──────── DATA EXCERPT ────────
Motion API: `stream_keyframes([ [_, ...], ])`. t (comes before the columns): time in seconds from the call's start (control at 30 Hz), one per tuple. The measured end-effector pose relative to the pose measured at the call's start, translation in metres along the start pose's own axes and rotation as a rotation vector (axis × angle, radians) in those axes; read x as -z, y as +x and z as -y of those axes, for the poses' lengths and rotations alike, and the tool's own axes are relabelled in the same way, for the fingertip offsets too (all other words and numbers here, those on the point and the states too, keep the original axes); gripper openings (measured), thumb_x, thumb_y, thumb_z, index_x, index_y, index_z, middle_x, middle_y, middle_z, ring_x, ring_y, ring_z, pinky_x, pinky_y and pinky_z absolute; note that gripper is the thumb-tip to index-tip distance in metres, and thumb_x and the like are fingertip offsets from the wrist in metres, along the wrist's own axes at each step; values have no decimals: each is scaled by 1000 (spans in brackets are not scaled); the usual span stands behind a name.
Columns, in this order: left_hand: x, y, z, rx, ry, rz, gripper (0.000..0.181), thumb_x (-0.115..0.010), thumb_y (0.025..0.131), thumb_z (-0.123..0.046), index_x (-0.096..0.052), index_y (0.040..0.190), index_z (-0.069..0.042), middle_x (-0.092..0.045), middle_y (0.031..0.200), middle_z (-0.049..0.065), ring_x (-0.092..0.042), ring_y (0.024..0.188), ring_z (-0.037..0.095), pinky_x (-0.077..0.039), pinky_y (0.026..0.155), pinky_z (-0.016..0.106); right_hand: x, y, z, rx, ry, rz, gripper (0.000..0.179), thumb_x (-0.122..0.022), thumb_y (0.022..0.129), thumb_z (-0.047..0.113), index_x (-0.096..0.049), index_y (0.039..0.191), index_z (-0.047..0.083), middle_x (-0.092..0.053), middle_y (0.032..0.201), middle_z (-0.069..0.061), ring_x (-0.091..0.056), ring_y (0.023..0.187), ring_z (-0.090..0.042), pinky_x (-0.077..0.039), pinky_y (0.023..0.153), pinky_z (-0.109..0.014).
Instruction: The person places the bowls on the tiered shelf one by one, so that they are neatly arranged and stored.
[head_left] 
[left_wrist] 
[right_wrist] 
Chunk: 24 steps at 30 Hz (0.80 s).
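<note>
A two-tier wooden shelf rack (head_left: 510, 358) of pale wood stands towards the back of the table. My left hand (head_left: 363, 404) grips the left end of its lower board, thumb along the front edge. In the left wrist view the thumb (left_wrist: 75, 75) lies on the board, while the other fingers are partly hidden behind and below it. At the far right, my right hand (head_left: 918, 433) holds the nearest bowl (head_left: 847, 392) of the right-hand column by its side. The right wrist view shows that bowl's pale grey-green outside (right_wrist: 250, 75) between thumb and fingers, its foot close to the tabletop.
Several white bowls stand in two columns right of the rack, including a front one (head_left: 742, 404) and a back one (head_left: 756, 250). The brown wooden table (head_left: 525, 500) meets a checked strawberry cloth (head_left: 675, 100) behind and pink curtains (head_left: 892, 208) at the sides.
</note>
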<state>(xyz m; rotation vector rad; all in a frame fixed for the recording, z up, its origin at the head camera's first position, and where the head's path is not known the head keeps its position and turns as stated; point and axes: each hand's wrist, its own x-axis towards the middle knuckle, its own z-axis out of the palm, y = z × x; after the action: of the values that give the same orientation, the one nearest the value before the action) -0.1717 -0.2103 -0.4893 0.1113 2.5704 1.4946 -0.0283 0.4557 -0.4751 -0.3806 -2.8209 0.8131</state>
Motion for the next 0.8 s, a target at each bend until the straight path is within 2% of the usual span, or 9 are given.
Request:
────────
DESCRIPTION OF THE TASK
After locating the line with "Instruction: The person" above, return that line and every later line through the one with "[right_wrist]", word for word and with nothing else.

RESPONSE BELOW
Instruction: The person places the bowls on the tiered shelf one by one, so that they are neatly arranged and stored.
[head_left] 
[left_wrist] 
[right_wrist] 

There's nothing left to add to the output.